Amica sitis

Scientific classification
- Kingdom: Animalia
- Phylum: Arthropoda
- Clade: Pancrustacea
- Class: Insecta
- Order: Hemiptera
- Suborder: Auchenorrhyncha
- Family: Cicadidae
- Genus: Amica
- Species: A. sitis
- Binomial name: Amica sitis Moulds & Marshall, 2025

= Amica sitis =

- Genus: Amica
- Species: sitis
- Authority: Moulds & Marshall, 2025

Species of cicada

Amica sitis is a species of cicada, also known as the Woomera green friendly, in the true cicada family, Cicadettinae subfamily and Pictilini tribe.

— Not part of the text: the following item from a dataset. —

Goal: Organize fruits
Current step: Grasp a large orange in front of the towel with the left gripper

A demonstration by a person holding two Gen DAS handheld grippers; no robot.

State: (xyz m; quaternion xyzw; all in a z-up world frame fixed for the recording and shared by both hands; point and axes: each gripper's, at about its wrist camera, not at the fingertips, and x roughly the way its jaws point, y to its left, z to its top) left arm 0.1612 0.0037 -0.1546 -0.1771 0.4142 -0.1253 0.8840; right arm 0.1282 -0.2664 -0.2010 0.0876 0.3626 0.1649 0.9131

The species is endemic to Australia. It was described in 2025 by Australian entomologists Maxwell Sydney Moulds and David C. Marshall.

==Etymology==
The specific epithet sitis, from Latin (“thirst” or “dryness”), refers to the cicadas’ arid habitat.

==Description==
The length of the forewing is 13–14 mm. Body length is 13–15 mm.

==Distribution and habitat==
The species occurs in arid South Australia, where specimens were collected on the Stuart Highway 25 km and 92 km south of Coober Pedy. The associated habitat is low shrubland with saltbush and other shrubs.